The final years of life are meant to be especially fruitful. Yet that fruitfulness is unlikely to be in the same arena as it was earlier in life. Rather, life’s final years are meant to be the time when godly character comes to its fullest and ripest form. Here is a stirring exhortation from De Witt Talmage, who also wrote more than 100 years ago.
Do not retire too early. Like Moses, you may have your chief work to do after eighty. It may not be in the high places of the field; it may not be where a strong arm and an athletic foot and a clear vision are required, but there is something for you yet to do. Perhaps it may be to round off the work you have already done; to demonstrate the patience you have been recommending all your lifetime; perhaps to stand a lighthouse at the mouth of the bay to light others into harbor; perhaps to show how glorious a sunset may come after a stormy day. If aged men do not feel strong enough for anything else, let them sit around in our churches and pray, and perhaps in that way they may accomplish more good than they ever did in the meridian of their life. It makes us feel strong to see aged men and women all up and down the pews, their faces showing they have been on mountains of transfiguration. We want in all our churches more men like Moses, men who have been through the deeps and climbed up the shelled beach on the other side. We want aged Jacobs, who have seen ladders which let down heaven into their dreams. We want aged Peters, who have been at Pentecosts, and aged Pauls, who have made Felix tremble.

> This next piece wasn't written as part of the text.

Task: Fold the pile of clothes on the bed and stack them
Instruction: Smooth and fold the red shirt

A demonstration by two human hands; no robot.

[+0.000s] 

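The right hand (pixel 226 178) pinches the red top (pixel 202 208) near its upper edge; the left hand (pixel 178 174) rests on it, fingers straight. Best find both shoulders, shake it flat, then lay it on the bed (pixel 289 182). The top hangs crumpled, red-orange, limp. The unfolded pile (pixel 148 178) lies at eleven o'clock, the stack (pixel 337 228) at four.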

A man may have lived in the wide world when he was young and may have had a great influence upon it. But age has a way of making his world smaller and it is the wise man who embraces this reality and gives his final energies to it.
I will give the final word to Archibald Alexander who often prayed that God would protect and preserve him to the end. Here is an excerpt of that prayer which perhaps we should all pray for ourselves and for those we love.
O most merciful God, cast me not off in the time of old age; forsake me not if my strength faileth. May my hoary head be found in righteousness. Preserve my mind from dotage and imbecility, and my body from protracted disease and excruciating pain. Deliver me from despondency in my declining years, and enable me to bear with patience whatever may be Thy holy will. I humbly ask that my reason may be continued to the last; and that I may be so comforted and supported that I may leave my testimony in favor of the reality of religion and of Thy faithfulness in fulfilling Thy gracious promises. And when my spirit leaves this clay tenement, Lord Jesus, receive it! Send some of the blessed angels to convoy my inexperienced soul to the mansions which Thy love has prepared; and O, may I have an abundant entrance ministered unto me into the Kingdom of our Lord and Saviour Jesus Christ.